West Texas Intermediate (WTI) oil prices experienced volatility, trading around $87.40 per barrel during Asian hours on Wednesday after registering over 2.5% losses the previous day. The price movement was driven by renewed supply concerns as Middle East conflicts intensified, particularly following US military strikes against Iranian coastal targets after Iran fired at least three ballistic missiles from Isfahan. This escalation came after a brief pause in hostilities between Israel and Iran, with the US responding to Iran's downing of an American Army Apache helicopter near the critical Strait of Hormuz. The US Central Command described the operation as a defensive and measured response to Iranian aggression, and President Donald Trump confirmed the pilots involved were safe, emphasizing the necessity of retaliation [1][2].
US crude oil futures for July delivery rose 0.74% to $88.89 per barrel, paring earlier gains after jumping over 1%. Brent futures for August delivery increased 0.82% to $92.20 per barrel. The market reacted to the heightened risk of supply disruption, as the Strait of Hormuz is a key transit route for global oil shipments [2]. Diplomatic efforts to secure a lasting peace have stalled, with Tehran warning it would resume full hostilities if Israel continues its military campaign against Hezbollah in Lebanon. Israel's refusal to halt these attacks has hindered US efforts to transition a temporary ceasefire into a permanent settlement [1].
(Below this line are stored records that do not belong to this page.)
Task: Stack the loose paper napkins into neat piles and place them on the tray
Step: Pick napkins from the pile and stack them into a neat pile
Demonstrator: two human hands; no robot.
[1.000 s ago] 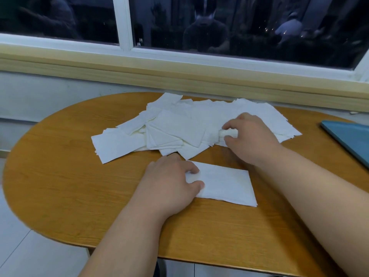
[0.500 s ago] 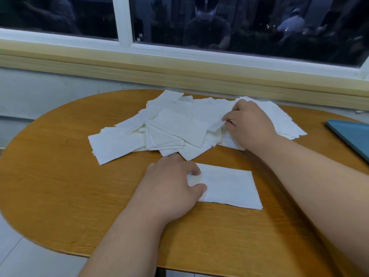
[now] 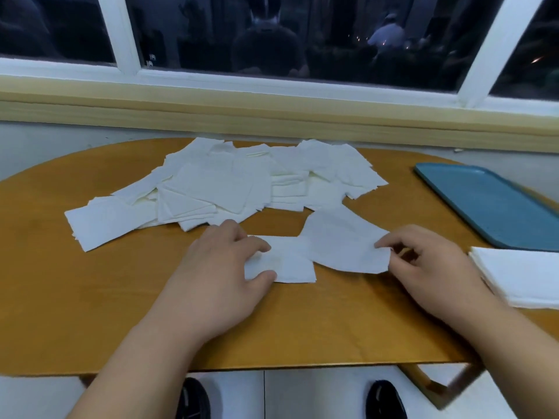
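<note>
The right hand [image 3: 434, 267] is off the heap [image 3: 211, 182] now, pinching one napkin [image 3: 338, 240] nearer than the heap, overlapping the flat sheet [image 3: 292, 263] there.

Wooden table [image 3: 90, 313]; loose napkins [image 3: 211, 189]; blue tray [image 3: 484, 204]; neat pile [image 3: 520, 276]
</note>
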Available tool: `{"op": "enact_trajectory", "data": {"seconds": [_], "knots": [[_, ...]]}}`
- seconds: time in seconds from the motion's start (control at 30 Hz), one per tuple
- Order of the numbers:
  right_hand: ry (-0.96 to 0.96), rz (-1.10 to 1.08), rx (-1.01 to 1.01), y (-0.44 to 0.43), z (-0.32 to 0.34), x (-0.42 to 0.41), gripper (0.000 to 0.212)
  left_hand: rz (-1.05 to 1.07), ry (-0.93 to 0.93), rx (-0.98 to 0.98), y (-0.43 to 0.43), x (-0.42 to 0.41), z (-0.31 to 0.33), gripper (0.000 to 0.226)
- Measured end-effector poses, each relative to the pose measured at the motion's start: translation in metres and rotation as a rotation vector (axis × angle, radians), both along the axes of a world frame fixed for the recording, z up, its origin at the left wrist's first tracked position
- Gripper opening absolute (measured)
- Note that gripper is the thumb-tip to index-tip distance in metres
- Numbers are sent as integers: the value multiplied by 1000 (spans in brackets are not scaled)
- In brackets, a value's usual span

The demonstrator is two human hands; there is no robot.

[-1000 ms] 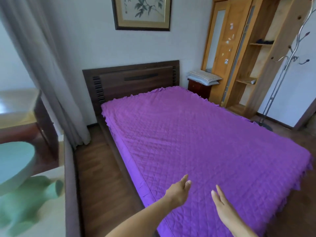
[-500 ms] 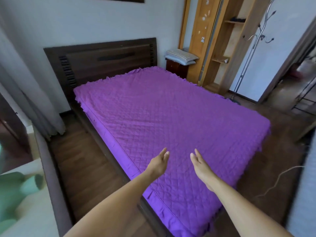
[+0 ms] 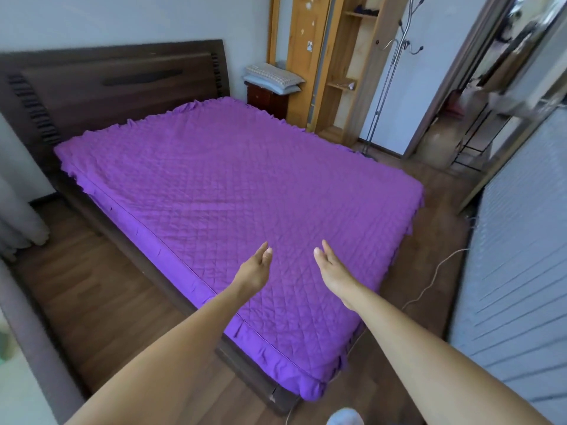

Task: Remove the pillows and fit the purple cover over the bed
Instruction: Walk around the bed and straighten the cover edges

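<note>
Hovering with wide empty grip, left hand (image 3: 254,269) and right hand (image 3: 329,268) overhang purple cover (image 3: 230,185) (pillows (image 3: 273,78) seemingly on nightstand (image 3: 265,99)).

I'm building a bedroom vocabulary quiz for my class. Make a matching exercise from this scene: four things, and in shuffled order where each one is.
Things:
1. purple cover
2. pillows
3. coat stand
4. white cable

Places:
a. stacked on the nightstand
b. trailing on the floor
c. spread over the bed
d. upright beside the shelves

Pairs: 1-c, 2-a, 3-d, 4-b
</note>
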State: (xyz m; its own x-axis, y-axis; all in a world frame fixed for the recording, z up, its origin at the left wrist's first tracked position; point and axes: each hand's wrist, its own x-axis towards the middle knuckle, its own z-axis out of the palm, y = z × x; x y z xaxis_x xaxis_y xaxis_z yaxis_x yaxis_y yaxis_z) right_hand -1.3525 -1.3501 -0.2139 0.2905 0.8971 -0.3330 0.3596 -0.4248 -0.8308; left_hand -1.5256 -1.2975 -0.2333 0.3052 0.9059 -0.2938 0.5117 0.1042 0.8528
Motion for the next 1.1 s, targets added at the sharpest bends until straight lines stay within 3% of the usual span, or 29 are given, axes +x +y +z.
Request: {"op": "enact_trajectory", "data": {"seconds": [0.3, 0.67, 0.83, 1.1], "knots": [[-43, -36, -34, -14, 0, 28, 58, -50, -37, 0, -2, 38, -7, 51], [-32, -112, -39, -20, -1, 116, 57, -169, -21, 17, 0, 145, -6, 51], [2, -158, -40, -21, -10, 194, 57, -212, 24, 3, 13, 225, -27, 51], [45, -252, 23, -18, -20, 386, 55, -271, 120, 68, 37, 423, -28, 49]]}}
Physical supply tightness further compounded market anxieties. Industry data from the API revealed that US crude inventories plunged by 9.1 million barrels last week, reaching their lowest level in four months as buyers scrambled to replace supplies disrupted by Persian Gulf turmoil [1]. Rystad Energy estimated that the shutdown of 11.8 million barrels a day of production across six Gulf producers has created the most severe oil supply disruption in modern history, with cumulative production losses reaching 1 billion barrels. The consultancy warned that each additional month of conflict could erase another 350 million barrels of output [2]. Despite the ongoing conflict, the US Energy Secretary noted that ship traffic and oil exports through the Strait of Hormuz are currently rising [1].
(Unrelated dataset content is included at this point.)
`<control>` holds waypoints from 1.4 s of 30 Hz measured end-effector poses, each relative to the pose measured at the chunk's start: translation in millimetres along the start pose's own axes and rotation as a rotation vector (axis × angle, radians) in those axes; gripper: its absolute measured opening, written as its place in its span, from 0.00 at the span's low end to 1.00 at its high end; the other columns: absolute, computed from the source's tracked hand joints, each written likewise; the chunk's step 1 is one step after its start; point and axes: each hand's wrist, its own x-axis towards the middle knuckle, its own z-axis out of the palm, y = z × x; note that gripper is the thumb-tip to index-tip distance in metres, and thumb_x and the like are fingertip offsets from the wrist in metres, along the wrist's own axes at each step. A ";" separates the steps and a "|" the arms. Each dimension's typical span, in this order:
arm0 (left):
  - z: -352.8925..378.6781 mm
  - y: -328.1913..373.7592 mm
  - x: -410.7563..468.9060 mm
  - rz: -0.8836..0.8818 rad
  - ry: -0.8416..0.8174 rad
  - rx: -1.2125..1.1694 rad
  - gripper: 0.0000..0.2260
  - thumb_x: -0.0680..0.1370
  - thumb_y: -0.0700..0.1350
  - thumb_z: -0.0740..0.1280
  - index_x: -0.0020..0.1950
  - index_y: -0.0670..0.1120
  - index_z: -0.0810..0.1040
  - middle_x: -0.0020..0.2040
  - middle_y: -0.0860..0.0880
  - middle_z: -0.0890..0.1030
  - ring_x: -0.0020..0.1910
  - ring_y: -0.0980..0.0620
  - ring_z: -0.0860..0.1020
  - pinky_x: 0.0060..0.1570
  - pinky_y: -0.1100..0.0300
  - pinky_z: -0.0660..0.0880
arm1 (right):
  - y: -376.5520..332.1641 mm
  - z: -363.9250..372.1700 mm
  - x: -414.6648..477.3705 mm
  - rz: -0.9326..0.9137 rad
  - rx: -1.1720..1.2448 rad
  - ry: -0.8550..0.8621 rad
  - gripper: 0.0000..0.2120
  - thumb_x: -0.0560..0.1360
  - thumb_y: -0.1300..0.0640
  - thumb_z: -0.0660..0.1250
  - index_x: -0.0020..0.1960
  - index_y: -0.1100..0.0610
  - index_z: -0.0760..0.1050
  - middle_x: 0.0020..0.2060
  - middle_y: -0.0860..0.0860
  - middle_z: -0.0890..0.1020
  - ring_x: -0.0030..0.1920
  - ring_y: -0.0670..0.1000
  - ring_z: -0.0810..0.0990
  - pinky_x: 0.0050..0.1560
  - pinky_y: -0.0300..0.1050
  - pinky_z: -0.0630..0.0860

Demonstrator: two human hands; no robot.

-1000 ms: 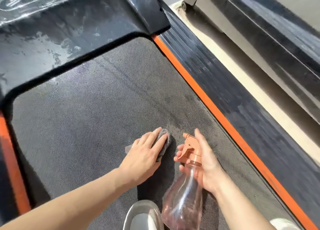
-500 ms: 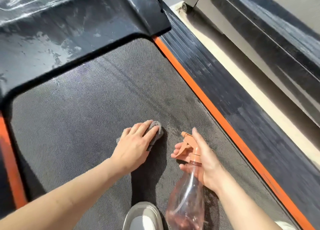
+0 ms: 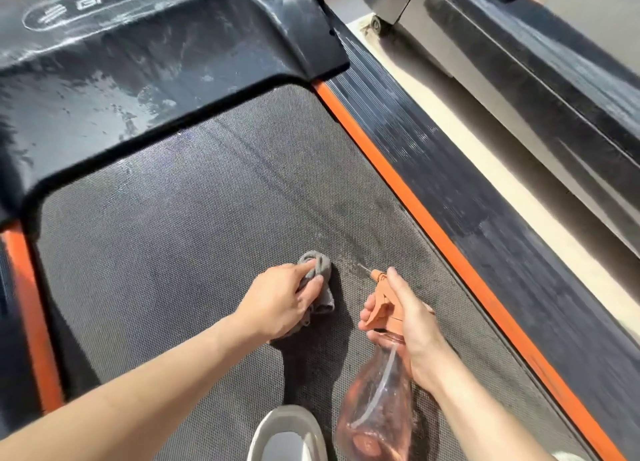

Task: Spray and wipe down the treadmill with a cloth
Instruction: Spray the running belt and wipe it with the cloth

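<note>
The left hand (image 3: 280, 299) is clutching a bunched grey cloth (image 3: 318, 280) on the treadmill belt (image 3: 166, 252), pressing it down. At three o'clock from it, the right hand (image 3: 412, 325) is gripping a pink spray bottle (image 3: 377, 401), its nozzle pointing toward eleven o'clock over a damp patch.

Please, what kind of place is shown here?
Probably a gym or home workout room: the person crouches on a treadmill belt with orange side strips, and a second machine stands alongside.

white shoe (image 3: 287, 433) – btm centre, beige floor (image 3: 433, 89)
</note>
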 end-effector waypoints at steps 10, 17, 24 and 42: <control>34.5 26.8 -20.6 0.201 0.070 0.379 0.27 0.71 0.50 0.56 0.69 0.48 0.72 0.57 0.45 0.77 0.55 0.43 0.78 0.50 0.51 0.76 | 15.4 -8.1 -16.5 0.007 0.012 0.019 0.31 0.66 0.32 0.67 0.47 0.61 0.81 0.39 0.60 0.84 0.40 0.56 0.84 0.36 0.44 0.79; 28.3 16.7 -14.0 0.361 -0.192 0.408 0.25 0.78 0.56 0.54 0.76 0.62 0.62 0.79 0.46 0.60 0.79 0.48 0.54 0.76 0.50 0.49 | 23.1 -24.3 -23.9 -0.004 0.103 0.107 0.30 0.68 0.35 0.67 0.50 0.63 0.81 0.36 0.60 0.81 0.34 0.56 0.80 0.33 0.46 0.77; 31.0 28.4 -16.4 0.678 -0.212 0.474 0.17 0.78 0.55 0.59 0.66 0.58 0.77 0.71 0.49 0.74 0.72 0.47 0.69 0.65 0.48 0.72 | 23.7 -29.0 -22.1 0.029 0.091 0.175 0.30 0.67 0.29 0.67 0.41 0.58 0.84 0.39 0.60 0.85 0.38 0.57 0.83 0.39 0.48 0.78; -27.1 -42.9 111.5 -0.056 0.128 0.477 0.25 0.81 0.58 0.55 0.78 0.58 0.58 0.79 0.44 0.59 0.78 0.44 0.55 0.75 0.43 0.51 | 12.2 -48.5 -3.8 -0.013 0.211 0.149 0.32 0.70 0.34 0.66 0.56 0.62 0.80 0.48 0.62 0.84 0.51 0.60 0.85 0.47 0.51 0.77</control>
No forward-looking analyst opinions beyond Rystad Energy's warning about continued production losses were provided. The articles did not mention any specific ticker symbols.
CONCLUSION
Escalating US-Iran tensions and historic supply disruptions have driven volatility and upward movement in oil prices, with WTI and Brent futures both rising. The shutdown of Gulf production and plunging US inventories underscore severe supply risks, while diplomatic efforts remain stalled. Market sentiment is negative due to heightened geopolitical risk and supply tightness, suggesting continued volatility if hostilities persist.